If you find an error on your credit report, contact the lenders and any other organizations that may be interested. Tell them about the potential fraud.

If it is a fraud, you should:

The Canadian Anti-Fraud Center is the central agency in Canada that collects information and criminal intelligence on fraud and identity theft.

Add a fraud alert

A fraud alert, or identity verification notice, tells lenders to contact you and confirm your identity before approving any credit application. The goal is to prevent further fraud from occurring.

Ask credit bureaus to put a fraud warning on your credit report if:

  • You have been the victim of a fraud
  • Your wallet was stolen
  • You broke into the house

You may need to provide identification and an affidavit to prove that you have been a victim of fraud.

You can set up a fraud alert for free with Equifax. TransUnion charges a $ 5 fee plus tax to set up a fraud alert.

Correct mistakes on your credit report

You have the right to challenge any information on your credit report that you believe is incorrect. You can ask credit bureaus to correct mistakes for free.

Step 1: Support your case

Collect receipts, statements and other documents related to your credit accounts. You may need them to prove your claim.

Step 2: Contact the credit bureaus

Both Equifax Canada and TransUnion Canada have modules for correcting errors and updating information. Fill out the form to correct errors:

Before the credit department can change the information on your credit report, they will need to investigate your request. It will verify your complaint with the lender who reported the information.

If the lender agrees that there is a mistake, the credit agency will update your credit report.

If the lender confirms that the information is correct, the credit department will leave the report unchanged.

Step 3: Contact the lender

You may be able to expedite the process by contacting the lender yourself about the error. The lender is the company you owe money to. Ask them to verify their files and provide the credit bureaus with up-to-date information.

Step 4: Submit your case

Ask to speak to someone above the credit department or your financial institution if you are dissatisfied with the survey results.

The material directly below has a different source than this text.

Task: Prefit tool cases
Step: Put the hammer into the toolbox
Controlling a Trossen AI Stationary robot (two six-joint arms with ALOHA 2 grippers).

Federally regulated financial institutions must have a complaints handling procedure to help resolve disputes between consumers and their financial institutions. This procedure includes a third party dispute resolution body.

Use this Complaints Handling Procedures Finder to find your financial institution’s complaint handling procedure.

Step 5: Add a consumer statement

If the credit department confirms that the information is accurate but you are still not satisfied, please send a brief statement to your credit report explaining your position. It is free to add a consumer statement to your credit report. TransUnion allows you to add a declaration of up to 100 words. Equifax allows you to add a statement of up to 400 characters to your credit report. Lenders and others who review your credit report may take your consumer statement into consideration when making their decisions.

If you have any other questions, our experienced agents are here to help! If you are thinking about credit repair, chances are you will have a hard time getting approved for a car loan. Have you thought about giving us here a self-loans.ca a call? For every question we receive the same decision-making process, which means that no matter how bad your credit score is, you will receive the same degree of attention and care as everyone else.